Start the output with the opening line of the listing below and continue, reproducing each line exactly, up to and including the line that contains "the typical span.".

○ ○ ○ ○

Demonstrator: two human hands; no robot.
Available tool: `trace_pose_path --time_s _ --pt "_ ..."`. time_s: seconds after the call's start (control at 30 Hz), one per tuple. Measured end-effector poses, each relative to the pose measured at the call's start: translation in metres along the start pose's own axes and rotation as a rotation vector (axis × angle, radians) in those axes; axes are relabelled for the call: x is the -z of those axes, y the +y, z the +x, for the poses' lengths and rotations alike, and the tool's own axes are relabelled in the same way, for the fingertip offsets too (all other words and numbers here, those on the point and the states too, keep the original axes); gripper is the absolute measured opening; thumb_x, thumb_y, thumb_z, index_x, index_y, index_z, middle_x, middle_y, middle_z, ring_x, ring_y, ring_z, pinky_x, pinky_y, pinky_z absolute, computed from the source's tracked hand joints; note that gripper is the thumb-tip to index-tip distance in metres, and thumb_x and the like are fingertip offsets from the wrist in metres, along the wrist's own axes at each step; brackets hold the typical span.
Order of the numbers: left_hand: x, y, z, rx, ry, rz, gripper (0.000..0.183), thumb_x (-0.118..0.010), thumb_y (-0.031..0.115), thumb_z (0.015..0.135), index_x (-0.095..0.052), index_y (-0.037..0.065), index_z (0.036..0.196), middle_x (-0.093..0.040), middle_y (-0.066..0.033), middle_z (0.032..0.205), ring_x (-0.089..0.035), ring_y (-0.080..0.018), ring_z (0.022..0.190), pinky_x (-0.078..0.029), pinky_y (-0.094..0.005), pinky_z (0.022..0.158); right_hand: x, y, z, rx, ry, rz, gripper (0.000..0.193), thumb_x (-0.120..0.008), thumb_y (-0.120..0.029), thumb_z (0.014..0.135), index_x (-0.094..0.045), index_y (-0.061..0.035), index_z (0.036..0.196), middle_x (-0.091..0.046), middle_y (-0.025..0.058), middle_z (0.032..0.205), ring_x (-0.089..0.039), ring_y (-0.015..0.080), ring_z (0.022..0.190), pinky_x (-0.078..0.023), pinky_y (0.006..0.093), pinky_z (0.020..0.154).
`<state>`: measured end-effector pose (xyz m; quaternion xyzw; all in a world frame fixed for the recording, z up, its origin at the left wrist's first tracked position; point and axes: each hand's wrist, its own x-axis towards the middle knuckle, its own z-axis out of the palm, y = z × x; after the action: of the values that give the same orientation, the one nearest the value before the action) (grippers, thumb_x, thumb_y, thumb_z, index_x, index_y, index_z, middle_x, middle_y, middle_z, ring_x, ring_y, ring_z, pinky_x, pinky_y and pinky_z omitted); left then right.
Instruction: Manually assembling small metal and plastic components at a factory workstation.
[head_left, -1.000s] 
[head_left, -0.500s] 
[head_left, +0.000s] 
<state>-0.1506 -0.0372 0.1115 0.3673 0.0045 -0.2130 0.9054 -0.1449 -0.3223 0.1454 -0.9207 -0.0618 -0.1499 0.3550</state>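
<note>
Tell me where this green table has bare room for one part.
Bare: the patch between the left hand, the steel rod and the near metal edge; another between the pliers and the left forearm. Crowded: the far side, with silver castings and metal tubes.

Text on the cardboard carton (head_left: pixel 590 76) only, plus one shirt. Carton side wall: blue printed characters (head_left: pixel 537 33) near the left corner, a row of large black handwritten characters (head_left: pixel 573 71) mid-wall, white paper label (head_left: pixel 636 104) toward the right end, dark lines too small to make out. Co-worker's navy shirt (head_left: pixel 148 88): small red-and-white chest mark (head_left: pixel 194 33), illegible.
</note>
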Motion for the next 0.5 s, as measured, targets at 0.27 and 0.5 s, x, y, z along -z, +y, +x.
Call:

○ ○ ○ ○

FINAL ANSWER:
Demonstrator: two human hands; no robot.
Available tool: `trace_pose_path --time_s _ --pt "_ ..."`. time_s: seconds after the call's start (control at 30 Hz), one per tuple. Measured end-effector poses, each relative to the pose measured at the call's start: translation in metres along the start pose's own axes and rotation as a rotation vector (axis × angle, radians) in those axes; axes are relabelled for the call: x is the -z of those axes, y the +y, z the +x, for the poses' lengths and rotations alike, and the tool's own axes are relabelled in the same way, for the fingertip offsets too (all other words and numbers here, those on the point and the states too, keep the original axes); gripper is the absolute measured opening; thumb_x, thumb_y, thumb_z, index_x, index_y, index_z, middle_x, middle_y, middle_z, ring_x, ring_y, ring_z, pinky_x, pinky_y, pinky_z absolute, computed from the source's tracked hand joints; note that gripper is the thumb-tip to index-tip distance in metres, and thumb_x and the like are fingertip offsets from the wrist in metres, along the wrist's own axes at each step; brackets hold the typical span.

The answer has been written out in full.